Records contained in a dataset:

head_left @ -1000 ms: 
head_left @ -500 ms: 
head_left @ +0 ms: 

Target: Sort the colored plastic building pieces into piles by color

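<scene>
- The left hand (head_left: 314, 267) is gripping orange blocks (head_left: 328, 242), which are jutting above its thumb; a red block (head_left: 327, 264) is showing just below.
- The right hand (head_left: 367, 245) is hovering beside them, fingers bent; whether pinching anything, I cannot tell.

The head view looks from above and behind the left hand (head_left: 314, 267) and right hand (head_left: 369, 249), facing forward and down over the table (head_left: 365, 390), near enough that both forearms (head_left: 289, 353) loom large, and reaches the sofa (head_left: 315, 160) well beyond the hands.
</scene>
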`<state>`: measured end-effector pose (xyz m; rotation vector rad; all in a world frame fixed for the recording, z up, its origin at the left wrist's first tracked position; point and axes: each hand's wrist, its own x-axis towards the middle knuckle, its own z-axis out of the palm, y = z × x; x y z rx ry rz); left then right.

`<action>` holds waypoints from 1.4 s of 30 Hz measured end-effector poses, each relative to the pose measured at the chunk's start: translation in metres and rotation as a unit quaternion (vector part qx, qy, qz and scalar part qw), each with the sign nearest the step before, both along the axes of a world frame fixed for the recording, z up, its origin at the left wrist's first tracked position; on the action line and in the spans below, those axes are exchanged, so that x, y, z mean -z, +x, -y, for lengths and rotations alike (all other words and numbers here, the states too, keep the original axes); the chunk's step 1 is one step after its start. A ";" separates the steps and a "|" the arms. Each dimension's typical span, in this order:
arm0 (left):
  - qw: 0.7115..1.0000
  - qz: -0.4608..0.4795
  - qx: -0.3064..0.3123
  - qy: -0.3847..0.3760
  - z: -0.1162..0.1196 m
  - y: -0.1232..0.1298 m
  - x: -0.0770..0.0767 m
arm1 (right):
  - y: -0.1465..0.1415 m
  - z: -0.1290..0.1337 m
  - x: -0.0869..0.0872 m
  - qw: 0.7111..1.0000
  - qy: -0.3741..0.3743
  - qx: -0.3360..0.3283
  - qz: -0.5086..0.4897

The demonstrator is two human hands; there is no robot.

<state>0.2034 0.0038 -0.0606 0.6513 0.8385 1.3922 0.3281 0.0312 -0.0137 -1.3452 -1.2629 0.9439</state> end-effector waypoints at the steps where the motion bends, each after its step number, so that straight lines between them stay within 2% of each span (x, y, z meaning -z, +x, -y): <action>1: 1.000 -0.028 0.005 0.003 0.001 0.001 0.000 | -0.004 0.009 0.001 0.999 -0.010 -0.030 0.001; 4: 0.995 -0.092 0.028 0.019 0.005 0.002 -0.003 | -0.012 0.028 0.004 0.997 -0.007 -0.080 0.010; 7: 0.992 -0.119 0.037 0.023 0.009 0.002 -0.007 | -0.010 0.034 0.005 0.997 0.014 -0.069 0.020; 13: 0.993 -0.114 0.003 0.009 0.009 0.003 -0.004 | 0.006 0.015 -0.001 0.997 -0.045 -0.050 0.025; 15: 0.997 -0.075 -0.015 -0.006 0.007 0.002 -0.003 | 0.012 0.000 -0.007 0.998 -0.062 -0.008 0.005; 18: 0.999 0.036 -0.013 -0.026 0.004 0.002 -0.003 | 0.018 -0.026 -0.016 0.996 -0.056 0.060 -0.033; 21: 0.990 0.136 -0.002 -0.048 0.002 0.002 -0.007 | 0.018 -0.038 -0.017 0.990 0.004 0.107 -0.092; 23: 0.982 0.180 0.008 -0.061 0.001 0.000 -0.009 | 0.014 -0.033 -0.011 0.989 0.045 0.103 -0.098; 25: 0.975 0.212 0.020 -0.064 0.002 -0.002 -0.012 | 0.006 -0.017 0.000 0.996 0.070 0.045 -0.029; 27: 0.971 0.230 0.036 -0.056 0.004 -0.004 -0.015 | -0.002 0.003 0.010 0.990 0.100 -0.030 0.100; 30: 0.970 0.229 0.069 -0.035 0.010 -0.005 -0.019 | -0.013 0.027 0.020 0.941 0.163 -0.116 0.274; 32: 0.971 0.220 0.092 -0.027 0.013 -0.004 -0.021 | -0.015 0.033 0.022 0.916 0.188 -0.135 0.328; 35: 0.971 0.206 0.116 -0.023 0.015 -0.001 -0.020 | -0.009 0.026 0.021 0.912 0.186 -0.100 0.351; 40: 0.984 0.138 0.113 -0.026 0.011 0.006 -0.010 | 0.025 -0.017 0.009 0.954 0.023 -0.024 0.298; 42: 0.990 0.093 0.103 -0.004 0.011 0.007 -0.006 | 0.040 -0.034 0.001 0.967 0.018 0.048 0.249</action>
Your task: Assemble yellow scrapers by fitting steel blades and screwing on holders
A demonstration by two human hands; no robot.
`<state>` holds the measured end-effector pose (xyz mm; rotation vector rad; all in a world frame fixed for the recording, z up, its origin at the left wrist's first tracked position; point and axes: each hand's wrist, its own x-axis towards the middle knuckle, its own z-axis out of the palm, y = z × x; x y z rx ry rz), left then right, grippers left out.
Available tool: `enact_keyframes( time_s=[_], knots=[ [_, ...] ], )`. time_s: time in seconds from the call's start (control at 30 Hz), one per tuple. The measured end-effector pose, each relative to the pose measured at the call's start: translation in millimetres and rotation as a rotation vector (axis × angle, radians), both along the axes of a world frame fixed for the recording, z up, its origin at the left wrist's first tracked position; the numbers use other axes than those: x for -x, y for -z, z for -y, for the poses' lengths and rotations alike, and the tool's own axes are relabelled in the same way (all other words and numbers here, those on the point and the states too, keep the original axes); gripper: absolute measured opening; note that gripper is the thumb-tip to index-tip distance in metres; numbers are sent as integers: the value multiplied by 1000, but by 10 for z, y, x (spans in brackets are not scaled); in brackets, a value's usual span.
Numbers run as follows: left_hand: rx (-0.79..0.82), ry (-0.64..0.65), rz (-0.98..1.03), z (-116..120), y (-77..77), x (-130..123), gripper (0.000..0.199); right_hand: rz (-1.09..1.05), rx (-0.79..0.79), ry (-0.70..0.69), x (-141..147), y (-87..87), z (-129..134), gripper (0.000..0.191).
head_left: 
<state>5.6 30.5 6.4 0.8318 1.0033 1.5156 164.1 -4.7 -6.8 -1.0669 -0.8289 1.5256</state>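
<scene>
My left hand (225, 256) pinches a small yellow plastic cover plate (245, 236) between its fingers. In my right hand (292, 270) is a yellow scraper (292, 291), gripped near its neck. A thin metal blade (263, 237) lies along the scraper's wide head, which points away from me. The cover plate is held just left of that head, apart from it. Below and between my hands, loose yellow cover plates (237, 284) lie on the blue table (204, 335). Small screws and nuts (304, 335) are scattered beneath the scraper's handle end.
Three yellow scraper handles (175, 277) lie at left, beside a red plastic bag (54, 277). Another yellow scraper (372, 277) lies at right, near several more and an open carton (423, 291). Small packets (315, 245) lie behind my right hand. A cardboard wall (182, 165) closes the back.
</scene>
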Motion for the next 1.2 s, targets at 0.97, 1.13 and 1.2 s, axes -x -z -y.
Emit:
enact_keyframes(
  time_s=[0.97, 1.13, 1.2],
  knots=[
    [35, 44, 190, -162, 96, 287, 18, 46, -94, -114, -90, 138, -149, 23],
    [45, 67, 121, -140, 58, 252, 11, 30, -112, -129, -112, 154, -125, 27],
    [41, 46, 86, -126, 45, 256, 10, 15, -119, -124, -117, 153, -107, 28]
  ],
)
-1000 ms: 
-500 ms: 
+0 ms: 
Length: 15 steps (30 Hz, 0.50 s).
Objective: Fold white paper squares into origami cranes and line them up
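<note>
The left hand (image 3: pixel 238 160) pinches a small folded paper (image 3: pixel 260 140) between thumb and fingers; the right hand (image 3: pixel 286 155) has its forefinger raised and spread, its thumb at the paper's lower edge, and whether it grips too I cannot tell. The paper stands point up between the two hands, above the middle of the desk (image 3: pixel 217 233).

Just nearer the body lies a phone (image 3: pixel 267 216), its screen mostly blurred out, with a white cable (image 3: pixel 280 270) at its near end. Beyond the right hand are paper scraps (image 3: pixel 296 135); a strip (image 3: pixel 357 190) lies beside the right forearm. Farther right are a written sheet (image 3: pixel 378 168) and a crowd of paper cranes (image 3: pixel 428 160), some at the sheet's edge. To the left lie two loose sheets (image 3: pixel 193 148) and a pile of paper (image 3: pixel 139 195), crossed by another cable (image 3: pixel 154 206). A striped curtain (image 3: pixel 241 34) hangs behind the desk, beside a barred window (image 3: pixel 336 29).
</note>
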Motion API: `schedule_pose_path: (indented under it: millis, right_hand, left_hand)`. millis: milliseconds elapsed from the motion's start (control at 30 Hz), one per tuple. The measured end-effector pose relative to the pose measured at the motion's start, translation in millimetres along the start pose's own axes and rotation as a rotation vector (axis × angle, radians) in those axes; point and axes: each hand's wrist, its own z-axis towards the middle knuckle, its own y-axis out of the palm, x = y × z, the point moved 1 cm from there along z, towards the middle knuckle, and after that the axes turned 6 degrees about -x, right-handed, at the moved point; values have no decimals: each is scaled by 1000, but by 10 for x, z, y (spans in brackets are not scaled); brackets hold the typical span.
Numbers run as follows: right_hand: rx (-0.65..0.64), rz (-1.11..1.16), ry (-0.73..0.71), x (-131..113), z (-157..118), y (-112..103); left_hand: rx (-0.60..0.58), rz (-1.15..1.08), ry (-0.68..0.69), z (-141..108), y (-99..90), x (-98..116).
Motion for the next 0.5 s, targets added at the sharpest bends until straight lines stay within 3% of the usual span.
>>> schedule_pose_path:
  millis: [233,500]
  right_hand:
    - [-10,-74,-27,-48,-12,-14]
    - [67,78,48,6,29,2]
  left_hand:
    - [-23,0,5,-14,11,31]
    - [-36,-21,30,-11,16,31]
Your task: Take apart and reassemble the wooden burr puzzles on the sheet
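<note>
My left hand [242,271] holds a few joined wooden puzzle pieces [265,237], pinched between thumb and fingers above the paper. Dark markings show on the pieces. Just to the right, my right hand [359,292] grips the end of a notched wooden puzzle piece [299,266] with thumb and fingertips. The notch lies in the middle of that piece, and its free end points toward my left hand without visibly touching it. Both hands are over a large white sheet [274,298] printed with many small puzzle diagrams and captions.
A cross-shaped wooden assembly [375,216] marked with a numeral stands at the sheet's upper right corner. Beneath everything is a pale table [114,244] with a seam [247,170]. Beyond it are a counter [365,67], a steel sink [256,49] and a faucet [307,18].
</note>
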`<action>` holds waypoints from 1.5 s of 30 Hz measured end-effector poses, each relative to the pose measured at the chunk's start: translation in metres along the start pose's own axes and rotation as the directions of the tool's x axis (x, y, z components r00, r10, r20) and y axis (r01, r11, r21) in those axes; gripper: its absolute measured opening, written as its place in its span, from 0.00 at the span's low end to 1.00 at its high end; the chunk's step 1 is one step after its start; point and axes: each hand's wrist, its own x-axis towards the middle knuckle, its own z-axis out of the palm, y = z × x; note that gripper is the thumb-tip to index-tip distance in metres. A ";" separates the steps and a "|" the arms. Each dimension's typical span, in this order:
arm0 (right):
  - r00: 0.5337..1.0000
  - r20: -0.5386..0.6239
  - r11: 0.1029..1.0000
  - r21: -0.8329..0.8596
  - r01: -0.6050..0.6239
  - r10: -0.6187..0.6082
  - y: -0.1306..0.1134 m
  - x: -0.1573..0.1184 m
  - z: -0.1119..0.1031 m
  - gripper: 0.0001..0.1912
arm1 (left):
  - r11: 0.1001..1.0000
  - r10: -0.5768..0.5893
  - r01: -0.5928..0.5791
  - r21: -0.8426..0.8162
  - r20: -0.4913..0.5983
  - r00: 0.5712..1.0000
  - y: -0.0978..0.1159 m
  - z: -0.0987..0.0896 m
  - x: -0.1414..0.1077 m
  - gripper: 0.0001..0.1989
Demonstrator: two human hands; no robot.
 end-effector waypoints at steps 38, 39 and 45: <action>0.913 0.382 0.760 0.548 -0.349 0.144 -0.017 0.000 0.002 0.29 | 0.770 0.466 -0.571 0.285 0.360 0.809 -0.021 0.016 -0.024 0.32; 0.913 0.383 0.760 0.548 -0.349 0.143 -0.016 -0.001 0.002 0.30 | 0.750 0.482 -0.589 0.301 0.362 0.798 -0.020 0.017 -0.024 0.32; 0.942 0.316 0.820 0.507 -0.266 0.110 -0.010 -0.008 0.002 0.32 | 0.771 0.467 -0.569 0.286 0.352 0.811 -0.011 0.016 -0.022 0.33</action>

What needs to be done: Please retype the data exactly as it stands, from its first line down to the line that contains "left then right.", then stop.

Written reply:
head_left @ -1000 ms: 
head_left @ -500 ms: 
head_left @ +0 ms: 

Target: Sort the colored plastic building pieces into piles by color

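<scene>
- The left hand (head_left: 314, 267) is gripping orange blocks (head_left: 328, 242), which are jutting above its thumb; a red block (head_left: 327, 264) is showing just below.
- The right hand (head_left: 367, 245) is hovering beside them, fingers bent; whether pinching anything, I cannot tell.

The head view looks from above and behind the left hand (head_left: 314, 267) and right hand (head_left: 369, 249), facing forward and down over the table (head_left: 365, 390), near enough that both forearms (head_left: 289, 353) loom large, and reaches the sofa (head_left: 315, 160) well beyond the hands.
</scene>
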`<state>`: measured end-effector pose (xyz m; rotation vector rad; all in a world frame fixed for the recording, z up, its origin at the left wrist's first tracked position; point and axes: each hand's wrist, its own x-axis towards the middle knuckle, its own z-axis out of the palm, y = z × x; x y z rx ry rz); left then right.

With this, the exercise is complete.